Brian Baker bides his time in wake of latest injury

Monday, February 25, 2013 at 12:56am

After six years out of professional tennis, Brian Baker reaped the rewards of his comeback in one career reaffirming year.

The Nashville native climbed as high as 52nd in the ATP rankings and collected a career-high $376,262 in earnings. Of course, that makes filing his taxes a tad more difficult.

Unfortunately for him, Baker has plenty of time to spend with his 1040 as he recovers from his sixth major surgery.

“I’m just trying to stay busy any way I can,” Baker said. “It is nice to be home and see a lot of friends you don’t get to see too much. But you just wish it was for other reasons and not because you can’t go play.”

Baker stopped by Belmont and the Curb Event Center on Saturday night, when he was honored before the Bruins’ game against Ohio. Baker spent three years at Belmont as an assistant tennis coach and student before he jumped back onto the tour in 2011.

He enjoyed an improbable run in 2012, which included winning a match in the French Open and reaching the fourth round at Wimbledon. The 27-year-old had hoped to make another Grand Slam run this year. But in the first round of the Australian Open in January he injured his knee and removed himself from the match.

“I didn’t even think I made a really crazy move,” he said. “I felt something slip and pop and that was it. I knew something was not right when I did it. First time you hear a pop maybe it’s like, ‘OK, something just loosened up or shake it off.’ I couldn’t straighten my leg after that happened so I knew something was not going to be good.”

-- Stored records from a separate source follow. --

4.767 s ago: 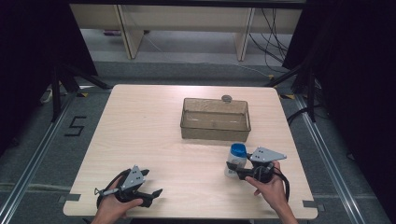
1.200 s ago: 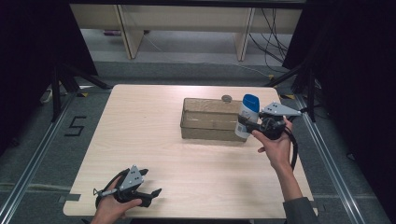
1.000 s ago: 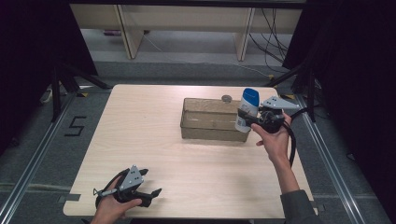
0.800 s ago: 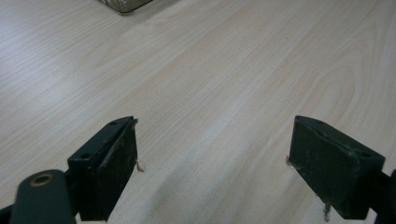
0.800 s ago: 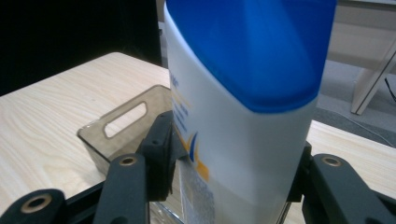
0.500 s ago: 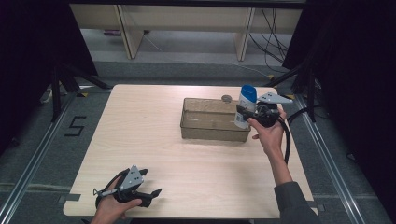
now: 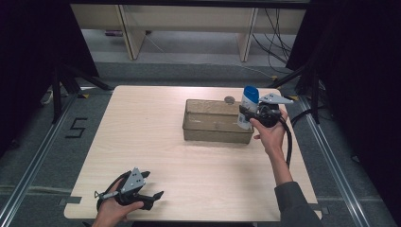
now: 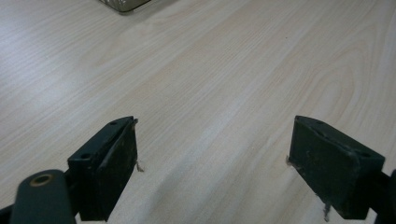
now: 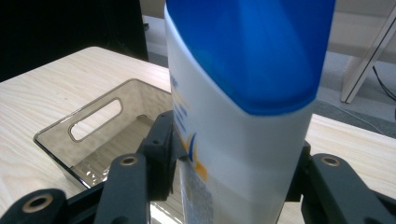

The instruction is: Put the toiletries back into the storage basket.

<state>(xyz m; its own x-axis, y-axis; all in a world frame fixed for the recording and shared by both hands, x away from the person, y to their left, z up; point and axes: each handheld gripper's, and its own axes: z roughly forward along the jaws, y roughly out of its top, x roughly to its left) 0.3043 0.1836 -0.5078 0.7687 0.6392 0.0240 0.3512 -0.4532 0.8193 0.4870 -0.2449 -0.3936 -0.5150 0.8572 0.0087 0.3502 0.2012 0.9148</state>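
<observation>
Tabletop (image 7: 156, 142) of pale wood carries everything, and on its far right half sits the smoky see-through bin (image 7: 208, 132), long side toward the person. Against the picture from nearly five seconds ago, the bin and the left gripper (image 7: 153, 195) lie where they did, while the right gripper (image 7: 242, 116) has left the near right part of the table and now hangs at the bin's right end, its bottle (image 7: 248, 105) carried along. Over the last second it has drifted a little leftward and lower, toward the bin's rim.

In the right gripper view the black jaws are clamped on the white body of the bottle (image 9: 243, 154), which stands upright with its blue cap (image 9: 252, 46) on top; the bin (image 9: 60, 140) with its slotted handle lies just beyond and below.

The left gripper rests near the table's front left corner, and in the left gripper view its jaws stand spread wide with only bare wood (image 8: 210, 70) between them.

Behind the bin's far edge sits a small round grey thing (image 7: 229, 100), too small to make out. The bottle's base is hidden by the jaws, and its label print is blurred.
</observation>
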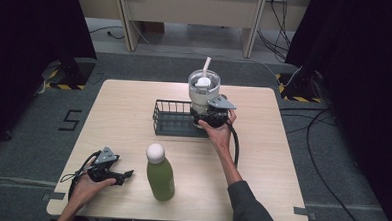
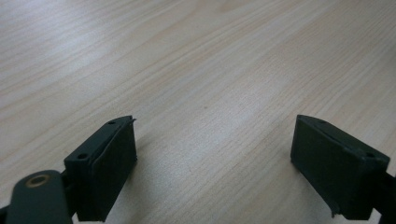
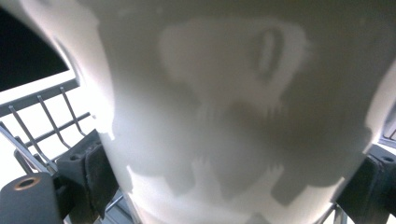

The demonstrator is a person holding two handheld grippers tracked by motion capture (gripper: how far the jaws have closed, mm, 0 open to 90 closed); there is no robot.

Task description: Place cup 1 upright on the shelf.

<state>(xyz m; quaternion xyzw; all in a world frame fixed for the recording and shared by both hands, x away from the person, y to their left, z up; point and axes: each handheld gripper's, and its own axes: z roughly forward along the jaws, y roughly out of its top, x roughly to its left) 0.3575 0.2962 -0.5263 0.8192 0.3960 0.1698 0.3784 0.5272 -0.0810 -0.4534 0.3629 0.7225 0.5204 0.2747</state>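
My right hand-held gripper [image 1: 207,117] clamps a smooth white tumbler [image 1: 203,92], faint printed figure unreadable, over a black wire basket [image 1: 169,118]. My left hand-held gripper [image 1: 126,175] gapes wide above the pale woodgrain desk [image 1: 124,112].

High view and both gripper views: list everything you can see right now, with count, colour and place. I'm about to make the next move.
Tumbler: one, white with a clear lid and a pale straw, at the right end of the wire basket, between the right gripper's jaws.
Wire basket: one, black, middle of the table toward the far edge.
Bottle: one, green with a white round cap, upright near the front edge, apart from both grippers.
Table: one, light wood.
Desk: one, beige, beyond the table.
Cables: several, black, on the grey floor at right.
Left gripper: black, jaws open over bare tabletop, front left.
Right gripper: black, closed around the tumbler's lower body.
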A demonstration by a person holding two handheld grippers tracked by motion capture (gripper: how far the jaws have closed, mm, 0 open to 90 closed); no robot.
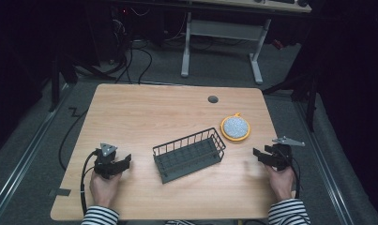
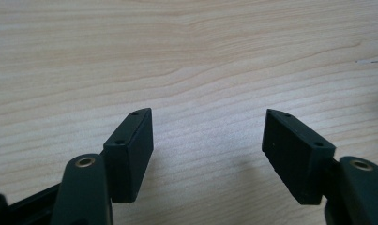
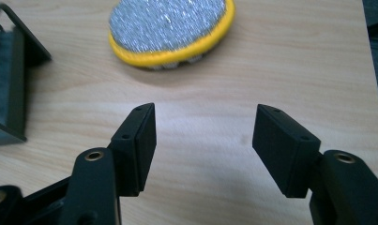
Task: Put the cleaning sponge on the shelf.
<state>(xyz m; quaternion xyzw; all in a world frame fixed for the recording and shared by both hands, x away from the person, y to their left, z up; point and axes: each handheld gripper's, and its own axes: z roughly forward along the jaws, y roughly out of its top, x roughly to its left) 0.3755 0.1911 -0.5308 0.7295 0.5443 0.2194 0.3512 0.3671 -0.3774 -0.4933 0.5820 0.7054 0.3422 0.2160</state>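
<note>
Wooden table [image 1: 144,108] in dark room, grey floor [image 1: 46,131].

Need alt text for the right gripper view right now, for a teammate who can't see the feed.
The right gripper hangs open over bare wooden table, nothing between its two black jaws. Just beyond them lies a round scrubbing pad with a yellow rim and speckled grey top, and a corner of the dark wire basket shows at the left edge.

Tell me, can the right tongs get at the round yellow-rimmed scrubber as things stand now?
Probably yes. The right tongs stand open and empty, the round scrubber lies just ahead on bare table, and the wire basket sits off to one side.
</note>
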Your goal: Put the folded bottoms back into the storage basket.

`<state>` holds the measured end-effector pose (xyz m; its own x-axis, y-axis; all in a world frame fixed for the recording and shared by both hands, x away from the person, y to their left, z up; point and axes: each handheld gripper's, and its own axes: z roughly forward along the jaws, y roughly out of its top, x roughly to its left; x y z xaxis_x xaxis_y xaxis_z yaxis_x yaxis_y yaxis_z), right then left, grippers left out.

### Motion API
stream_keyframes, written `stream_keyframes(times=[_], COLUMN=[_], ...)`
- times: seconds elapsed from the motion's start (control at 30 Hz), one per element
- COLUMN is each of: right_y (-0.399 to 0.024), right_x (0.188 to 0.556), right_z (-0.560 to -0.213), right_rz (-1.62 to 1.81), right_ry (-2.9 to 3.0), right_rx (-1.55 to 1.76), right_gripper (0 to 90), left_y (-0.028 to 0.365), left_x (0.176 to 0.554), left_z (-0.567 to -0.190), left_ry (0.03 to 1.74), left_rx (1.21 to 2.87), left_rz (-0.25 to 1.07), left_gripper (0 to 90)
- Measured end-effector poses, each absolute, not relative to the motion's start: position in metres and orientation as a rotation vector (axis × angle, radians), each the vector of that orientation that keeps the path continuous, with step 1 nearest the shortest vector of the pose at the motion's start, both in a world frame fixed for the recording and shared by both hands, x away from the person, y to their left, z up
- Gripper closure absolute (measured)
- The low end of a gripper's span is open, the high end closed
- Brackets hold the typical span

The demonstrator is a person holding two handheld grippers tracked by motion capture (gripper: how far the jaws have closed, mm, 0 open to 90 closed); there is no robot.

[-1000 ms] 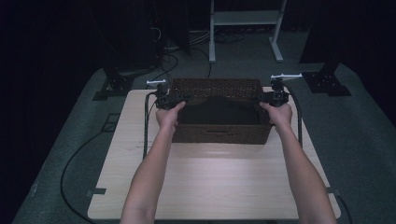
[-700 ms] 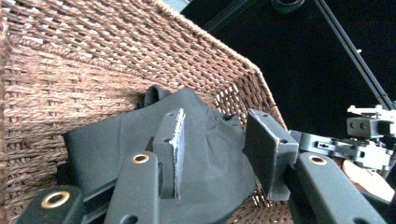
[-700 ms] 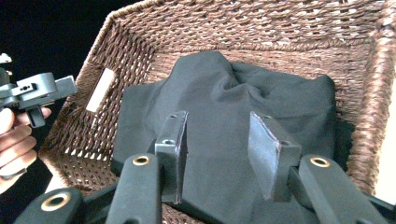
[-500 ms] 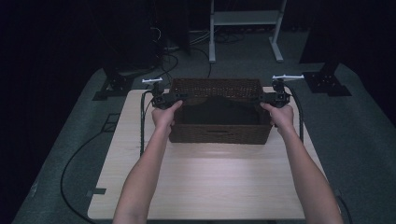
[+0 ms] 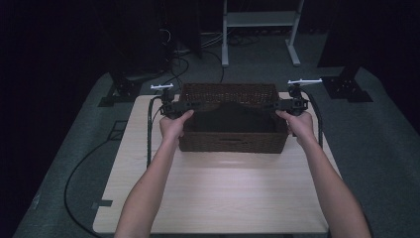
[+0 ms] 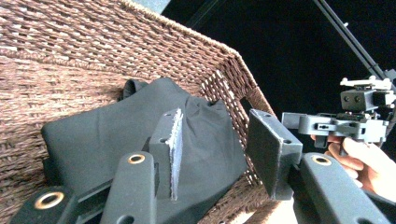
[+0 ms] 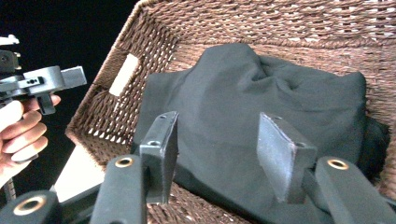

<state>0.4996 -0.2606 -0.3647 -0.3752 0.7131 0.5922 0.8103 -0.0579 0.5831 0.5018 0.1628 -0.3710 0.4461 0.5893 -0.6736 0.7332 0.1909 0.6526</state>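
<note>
— What are the tools built like, the two at the ends of the wicker basket [image 5: 233, 144]?

— The left tool [image 5: 174, 105] and the right tool [image 5: 292, 104] are matt black, each with two flat rectangular pads on thick arms, and brass-ringed screw holes along those arms. One left pad [image 6: 173, 149] has a rough grey facing.

— Anything on top?

— A pale three-cornered plate on each, above the basket's rim. A black cable loops down from each tool beside the basket.

— And the person?

— Bare forearms; no sleeves, no gloves.
</note>
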Motion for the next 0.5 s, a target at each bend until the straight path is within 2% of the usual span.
stream_keyframes(times=[0.27,0.5], right_y=[-0.263,-0.264], right_x=[0.495,0.49], right_z=[-0.368,-0.369], right_rz=[-1.451,-1.484], right_ry=[-2.062,-2.044], right_rx=[-1.677,-1.647], right_gripper=[41.3,40.4], left_y=[0.167,0.171], left_x=[0.492,0.487], left_z=[-0.365,-0.359], left_ry=[1.203,1.173], left_rx=[1.477,1.473], left_rz=[-0.13,-0.121], left_gripper=[48.6,35.1])
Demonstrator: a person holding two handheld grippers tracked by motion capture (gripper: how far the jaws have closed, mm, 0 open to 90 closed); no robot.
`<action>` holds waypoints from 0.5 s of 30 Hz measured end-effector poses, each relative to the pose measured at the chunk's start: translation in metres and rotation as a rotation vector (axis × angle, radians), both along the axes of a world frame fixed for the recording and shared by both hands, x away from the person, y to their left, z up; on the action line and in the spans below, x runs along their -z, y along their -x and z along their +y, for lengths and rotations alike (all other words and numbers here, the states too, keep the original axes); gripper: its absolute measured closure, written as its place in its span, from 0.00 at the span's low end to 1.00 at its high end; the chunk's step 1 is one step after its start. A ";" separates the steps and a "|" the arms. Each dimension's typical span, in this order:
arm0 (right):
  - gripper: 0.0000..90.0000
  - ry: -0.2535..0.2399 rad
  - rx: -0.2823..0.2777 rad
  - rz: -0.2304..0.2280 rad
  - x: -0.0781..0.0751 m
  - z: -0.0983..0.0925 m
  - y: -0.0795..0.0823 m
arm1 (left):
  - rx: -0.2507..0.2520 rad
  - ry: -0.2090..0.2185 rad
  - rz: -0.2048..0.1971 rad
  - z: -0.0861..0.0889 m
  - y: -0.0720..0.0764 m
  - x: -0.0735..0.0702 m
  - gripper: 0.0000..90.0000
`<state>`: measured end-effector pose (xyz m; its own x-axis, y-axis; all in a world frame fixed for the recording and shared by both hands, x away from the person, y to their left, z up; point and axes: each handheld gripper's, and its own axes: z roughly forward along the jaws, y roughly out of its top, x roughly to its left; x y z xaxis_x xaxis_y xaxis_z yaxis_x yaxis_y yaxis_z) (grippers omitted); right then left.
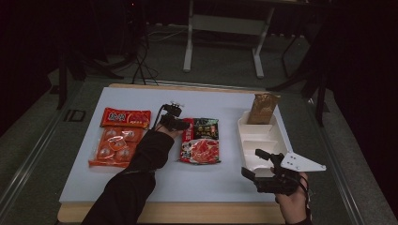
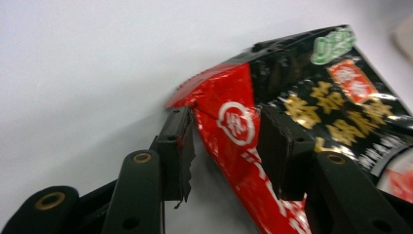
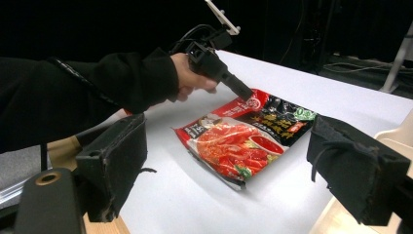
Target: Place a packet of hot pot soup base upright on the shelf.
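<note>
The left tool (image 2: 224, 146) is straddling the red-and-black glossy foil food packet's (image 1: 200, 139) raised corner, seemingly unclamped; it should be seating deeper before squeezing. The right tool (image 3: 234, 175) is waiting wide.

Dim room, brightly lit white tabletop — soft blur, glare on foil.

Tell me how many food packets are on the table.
3: an orange packet at left, a red-and-black packet in the middle, a brown packet standing in the white tray.

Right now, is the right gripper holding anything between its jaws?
No, the right gripper has its jaws wide apart, with just the white table between them.
</note>
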<state>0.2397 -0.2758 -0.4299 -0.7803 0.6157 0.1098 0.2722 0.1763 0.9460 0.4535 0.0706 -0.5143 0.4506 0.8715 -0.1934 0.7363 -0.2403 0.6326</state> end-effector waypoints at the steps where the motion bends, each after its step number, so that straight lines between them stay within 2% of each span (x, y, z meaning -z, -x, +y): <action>1: 0.16 0.000 0.000 -0.001 0.000 0.000 0.000 | -0.008 -0.001 -0.006 -0.001 -0.001 0.001 0.63; 4: 0.16 0.000 0.000 0.002 0.001 -0.001 0.000 | -0.008 -0.001 -0.010 -0.002 -0.004 0.003 0.63; 6: 0.16 -0.001 -0.003 0.003 0.001 -0.002 0.000 | -0.004 -0.021 -0.011 -0.003 -0.005 0.003 0.63; 9: 0.16 0.000 -0.002 0.001 0.001 -0.002 0.000 | -0.018 -0.027 -0.006 -0.005 -0.005 0.004 0.63; 11: 0.16 0.000 -0.002 0.001 0.000 -0.002 0.000 | -0.022 -0.042 -0.024 -0.006 -0.004 0.002 0.63; 13: 0.16 -0.001 -0.002 0.001 0.000 -0.002 0.000 | -0.022 -0.042 -0.024 -0.006 -0.004 0.002 0.63; 14: 0.16 -0.001 -0.003 0.001 0.000 -0.002 0.000 | -0.034 -0.050 -0.036 -0.006 -0.002 0.000 0.58; 15: 0.16 -0.001 -0.004 0.001 0.000 -0.002 0.000 | -0.042 -0.056 -0.042 -0.006 -0.002 0.000 0.58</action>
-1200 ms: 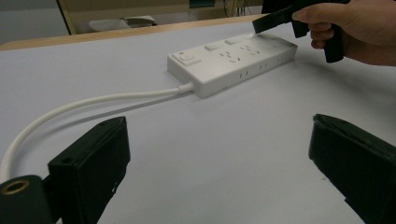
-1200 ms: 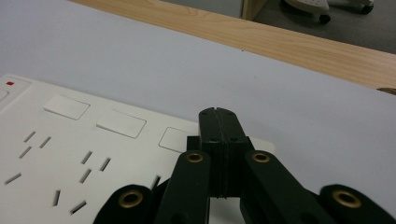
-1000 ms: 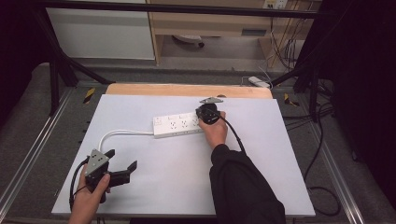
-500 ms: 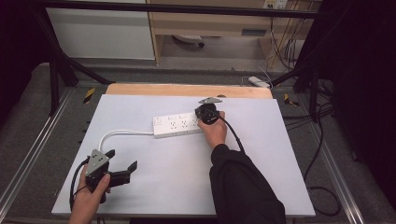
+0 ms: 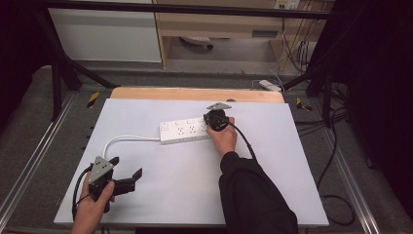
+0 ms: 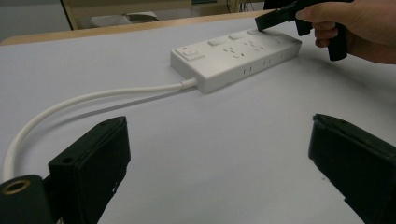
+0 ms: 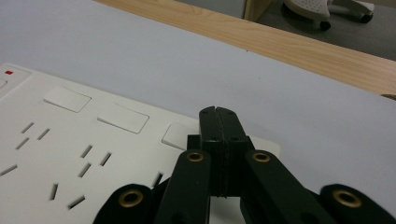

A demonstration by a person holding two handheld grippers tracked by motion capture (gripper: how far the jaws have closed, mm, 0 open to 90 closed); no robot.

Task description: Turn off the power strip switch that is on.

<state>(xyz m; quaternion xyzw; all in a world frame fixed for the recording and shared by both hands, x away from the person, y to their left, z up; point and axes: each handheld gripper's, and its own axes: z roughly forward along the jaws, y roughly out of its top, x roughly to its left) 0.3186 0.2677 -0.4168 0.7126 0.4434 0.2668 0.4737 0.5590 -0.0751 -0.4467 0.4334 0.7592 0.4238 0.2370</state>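
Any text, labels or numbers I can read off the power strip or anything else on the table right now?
None: no legible text anywhere.
Power strip: no readable print; a small red mark by its switch, not a letter.
Right gripper, shut, tips at the strip's far end: no markings.
Left gripper, open: no markings.

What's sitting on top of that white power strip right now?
The shut tips of the right hand-held gripper rest on the power strip at its far end, by a rocker switch. The spot directly beneath the tips is covered, so what they press cannot be seen.
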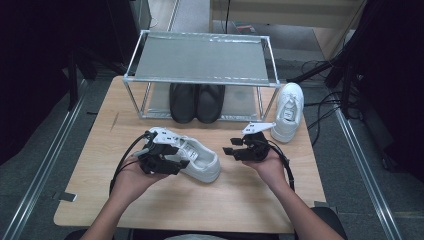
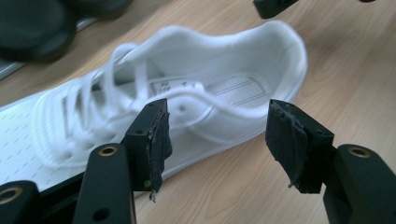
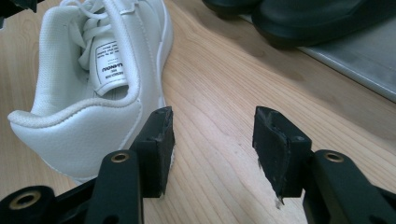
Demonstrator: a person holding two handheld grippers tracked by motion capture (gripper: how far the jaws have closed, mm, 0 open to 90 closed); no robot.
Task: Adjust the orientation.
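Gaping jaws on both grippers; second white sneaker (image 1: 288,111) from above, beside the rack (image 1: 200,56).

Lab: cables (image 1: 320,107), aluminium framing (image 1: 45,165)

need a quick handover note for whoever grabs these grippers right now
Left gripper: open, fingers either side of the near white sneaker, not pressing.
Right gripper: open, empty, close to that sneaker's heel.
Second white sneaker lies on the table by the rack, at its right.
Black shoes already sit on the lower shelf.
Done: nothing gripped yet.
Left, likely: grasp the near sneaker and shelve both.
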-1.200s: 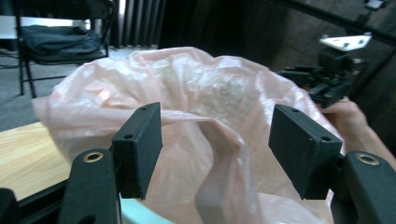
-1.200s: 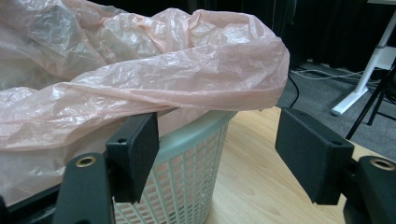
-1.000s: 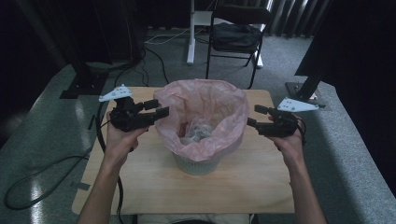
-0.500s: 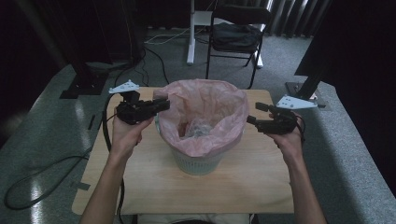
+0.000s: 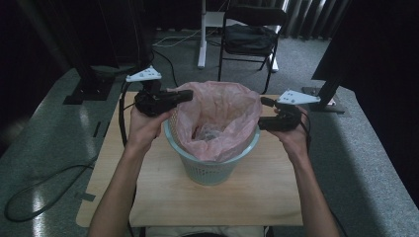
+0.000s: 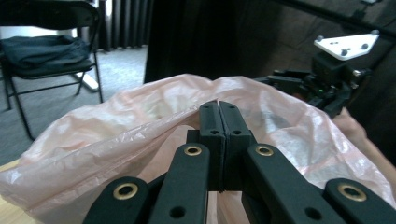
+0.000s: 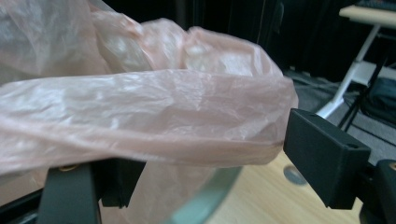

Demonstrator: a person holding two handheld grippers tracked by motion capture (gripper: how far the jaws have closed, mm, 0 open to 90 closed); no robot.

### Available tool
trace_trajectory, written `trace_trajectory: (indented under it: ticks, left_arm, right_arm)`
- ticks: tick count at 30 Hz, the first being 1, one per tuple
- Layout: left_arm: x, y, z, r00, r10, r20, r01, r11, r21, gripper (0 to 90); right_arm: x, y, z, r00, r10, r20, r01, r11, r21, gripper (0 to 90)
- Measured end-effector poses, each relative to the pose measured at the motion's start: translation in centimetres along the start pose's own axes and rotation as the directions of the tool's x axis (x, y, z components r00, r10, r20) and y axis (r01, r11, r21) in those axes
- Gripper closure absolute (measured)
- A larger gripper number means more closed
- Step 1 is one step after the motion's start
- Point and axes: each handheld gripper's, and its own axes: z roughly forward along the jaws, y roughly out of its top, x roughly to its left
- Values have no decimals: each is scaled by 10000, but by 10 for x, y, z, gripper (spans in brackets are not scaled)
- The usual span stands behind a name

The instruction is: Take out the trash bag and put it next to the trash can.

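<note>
A pink plastic bag (image 5: 220,111) lines a pale green mesh basket (image 5: 212,170) at the middle of the wooden table (image 5: 257,197). My left gripper (image 5: 187,95) is at the bag's left rim, and its jaws have just closed. In the left gripper view, the left gripper (image 6: 218,108) is shut, pinching a thin edge of the bag (image 6: 140,126). My right gripper (image 5: 263,112) is at the bag's right rim. Its jaws have just been opening and stand wide apart. A fold of the bag (image 7: 140,107) lies between the right gripper (image 7: 219,168) jaws, unpressed.
Crumpled trash (image 5: 207,133) lies inside the bag. A black folding chair (image 5: 252,34) and a white desk leg (image 5: 201,34) stand beyond the table. Dark stands flank the table on the left and right. A cable (image 5: 44,182) trails across the floor on the left.
My left gripper closed on the bag's left rim and lifted it a little. My right gripper moved slightly up along the right rim, and its jaws widened.
</note>
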Motion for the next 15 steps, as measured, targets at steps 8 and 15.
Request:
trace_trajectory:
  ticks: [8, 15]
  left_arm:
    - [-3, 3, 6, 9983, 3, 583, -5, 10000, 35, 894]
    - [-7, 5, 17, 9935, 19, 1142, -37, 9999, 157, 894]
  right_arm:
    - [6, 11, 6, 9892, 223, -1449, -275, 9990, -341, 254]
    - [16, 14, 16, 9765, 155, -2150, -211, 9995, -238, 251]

Baker tore his lateral meniscus in his right knee. He underwent surgery four days after he got back from Australia. Doctors used nine stitches to repair the tear, which Baker said requires a longer recovery time as opposed to “if they just trim it up and clean it out.”

“Hopefully for the long-term success of the knee it is the better option,” Baker said. “I would have had surgery regardless if I was trying to play tennis or not to live. It is frustrating but hopefully in four or five months I’ll be back and I can work on some other things while I’m out and I’ll try to get stronger, get better.”

Five weeks after the surgery, Baker is back home and rehabbing in Cool Springs. He hopes to be able to start getting on the elliptical machine next week, followed by running and cutting in the next two weeks. He hopes to be practicing in two months and is already talking about heading to Florida at that point to train with “better competition.”

Returning for the French Open in late May offers a nice target but Baker says it will depend on how he feels. He can also request the ATP for a protective ranking, which is eligible to players who are physically injured and don’t compete in a tournament for at least six months.

“I’m not going to push it to where it is going to endanger the rest of the year or my knee is not ready,” he said. “I think [playing in a Grand Slam] is an extra motivating aspect on the rehab just knowing if I push harder maybe I can get back sooner. But at the end of the day it is going to be how I feel on the court. If I’m ready to go, I’m going to go play. If I’m not it will be disappointing but I’ll hopefully be able to play a ton more Grand Slams in the future.”

Regular appearances in Grand Slams appeared to be in the cards for Baker when he graduated from Hillwood High School in 2003. That same year he reached the Roland Garros final and was ranked second in the junior world rankings.

However, a slew of injuries and subsequent surgeries — three on his hip, one on his elbow and a sports hernia — kept him sidelined for nearly six years.

Therefore, a world without injury and adversity is foreign to him even if he wonders sometimes.

“You always dream or think about it a little bit,” he said. “I got to the point a long time ago where you just have to take it as it is, move on and play with what you’re dealt. I think the more you look in the past and wonder, ‘What if?’ the worst it is going be. Of course, everybody does it and I’m no different. But I try not to do that very often. … There is hope knowing that if I am healthful I can do a lot of good things.”